But when I take it further ---- initiate the slideshow and use either the mouse or down arrow key I see the functionality of the software/presentation where the various images pop-up and then pop-down as you would when doing presentation. 

Thanks again, I just 'learned' more about powerpoint  hmmm maybe i should try and create one now lol 

doug c

p.s. vers. 2010

p.p.s. oops overlapped your post Knut


----------



## dbodnar (Jan 2, 2008)

krs said:


> Dave,
> 
> I can't use PowerPoint Viewer - that's a Windows only application as far as I can see.
> 
> ...


Knut - it is possible that you are not "playing" the presentation - what you could be seeing is the source for each slide - when it is played those images slide in and out as you step through the slides.

dave


----------



## dbodnar (Jan 2, 2008)

Doug C said:


> Thanks Dave for posting your ECLSTS presentation.
> 
> 
> 
> ...


Doug - I think that may be it - I guess I thought everyone knew how to view a PowerPoint presentation ---- my error!

thanks

dave


----------



## krs (Feb 29, 2008)

dbodnar said:


> Doug - I think that may be it - I guess I thought everyone knew how to view a PowerPoint presentation ---- my error!
> 
> thanks
> 
> dave


Ha, ha..............

That's a good one.

I must say, I have created thousands of PPT presentations as part of my job over the last 30 years and have never come across anything like that.

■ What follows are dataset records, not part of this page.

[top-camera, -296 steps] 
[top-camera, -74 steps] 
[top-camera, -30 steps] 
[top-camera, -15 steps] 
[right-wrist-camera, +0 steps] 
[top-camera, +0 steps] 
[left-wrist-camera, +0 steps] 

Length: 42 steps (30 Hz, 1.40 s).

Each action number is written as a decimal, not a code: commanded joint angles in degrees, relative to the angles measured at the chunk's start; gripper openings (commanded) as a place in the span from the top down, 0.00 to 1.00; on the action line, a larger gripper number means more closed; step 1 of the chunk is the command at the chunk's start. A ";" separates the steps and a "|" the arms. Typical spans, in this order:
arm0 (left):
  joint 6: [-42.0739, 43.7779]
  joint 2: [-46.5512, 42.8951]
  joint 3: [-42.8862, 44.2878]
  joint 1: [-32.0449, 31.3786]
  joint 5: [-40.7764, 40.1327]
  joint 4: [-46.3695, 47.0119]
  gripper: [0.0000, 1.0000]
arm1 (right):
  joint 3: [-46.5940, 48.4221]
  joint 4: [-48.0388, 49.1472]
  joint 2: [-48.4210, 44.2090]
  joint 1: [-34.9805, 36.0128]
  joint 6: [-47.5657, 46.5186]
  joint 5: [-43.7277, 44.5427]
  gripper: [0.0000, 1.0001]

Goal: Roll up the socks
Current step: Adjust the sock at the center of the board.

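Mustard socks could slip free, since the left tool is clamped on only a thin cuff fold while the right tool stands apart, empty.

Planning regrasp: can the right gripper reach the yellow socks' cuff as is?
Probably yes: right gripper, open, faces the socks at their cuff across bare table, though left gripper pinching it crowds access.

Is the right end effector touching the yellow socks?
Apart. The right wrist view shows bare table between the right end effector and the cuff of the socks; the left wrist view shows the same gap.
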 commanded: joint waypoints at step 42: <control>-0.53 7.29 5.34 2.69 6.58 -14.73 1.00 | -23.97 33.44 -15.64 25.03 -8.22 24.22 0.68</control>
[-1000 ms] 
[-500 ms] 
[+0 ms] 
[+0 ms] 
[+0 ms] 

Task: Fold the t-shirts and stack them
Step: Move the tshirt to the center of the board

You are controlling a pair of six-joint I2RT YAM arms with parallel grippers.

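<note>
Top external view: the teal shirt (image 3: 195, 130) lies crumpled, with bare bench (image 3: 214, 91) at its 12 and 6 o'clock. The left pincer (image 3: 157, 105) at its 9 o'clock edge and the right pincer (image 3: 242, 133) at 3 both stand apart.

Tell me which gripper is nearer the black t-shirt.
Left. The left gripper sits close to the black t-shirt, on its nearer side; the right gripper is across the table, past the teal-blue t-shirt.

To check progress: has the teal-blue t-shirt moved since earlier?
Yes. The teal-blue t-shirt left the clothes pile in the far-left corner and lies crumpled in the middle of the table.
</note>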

When one looks at the slides in "normal" view one gets these overlaps, same problem in "slide sorter" view.
It's only as a slide show that one sees the slides properly.

When I did slide shows like that and then looked at them in normal or slide sorter view each one of those slides which are now on top of each other was a separate slide.
That is really necessary to do any editing.
The way it is now one has to delete the image sitting on top of the text, edit the text and then put the image back.

Not sure how that ended up this way - maybe some incompatibility between the MS software you used to create the presentation and the later versions of MS office.

At least now I know that one has to use slide presentation tomview the slides rather than the usual normal view.

Thanks,
Knut


----------



## krs (Feb 29, 2008)

Dave,

Just had a chance to go through your presentation.

A lot of great information - had never come across the on-line MRH magazine before or bangGood.com as a source of some electronics.

Thanks for making the ppt available

Knut.

PS: If you have any connection with Crest you might want to ask them to correct the spelling of the word Diesel on their control.


----------



## Greg Elmassian (Jan 3, 2008)

Knut, I viewed the presentation in "editing" view, saw the overlap, and took 2 seconds to move to presentation view so I could see the animation which does not show in the editing views.

i.e. I viewed the presentation as a presentation, not as the author or editor.

You may have done this for 30 years, but I guess you learned something new about presentations and animations!

A lot more pizazz with the animations, which is the idea, keep people interested by animation.

Greg


----------



## krs (Feb 29, 2008)

Greg Elmassian said:


> You may have done this for 30 years, but I guess you learned something new about presentations and animations!


We used animation as well and still do.
But the various slides that made up the animation were always in sequence, one after the other, both in normal view and in slide sorter view - never on top of each other like in this presentation.

Something went wrong here - it doesn't make much sense having to remove the image before one can edit the text.

Knut


----------



## dbodnar (Jan 2, 2008)

Gentlemen - it is good to hear that you figured out how to view the PowerPoint and found some of the information of value...... That is my prime directive!

thanks
dave


----------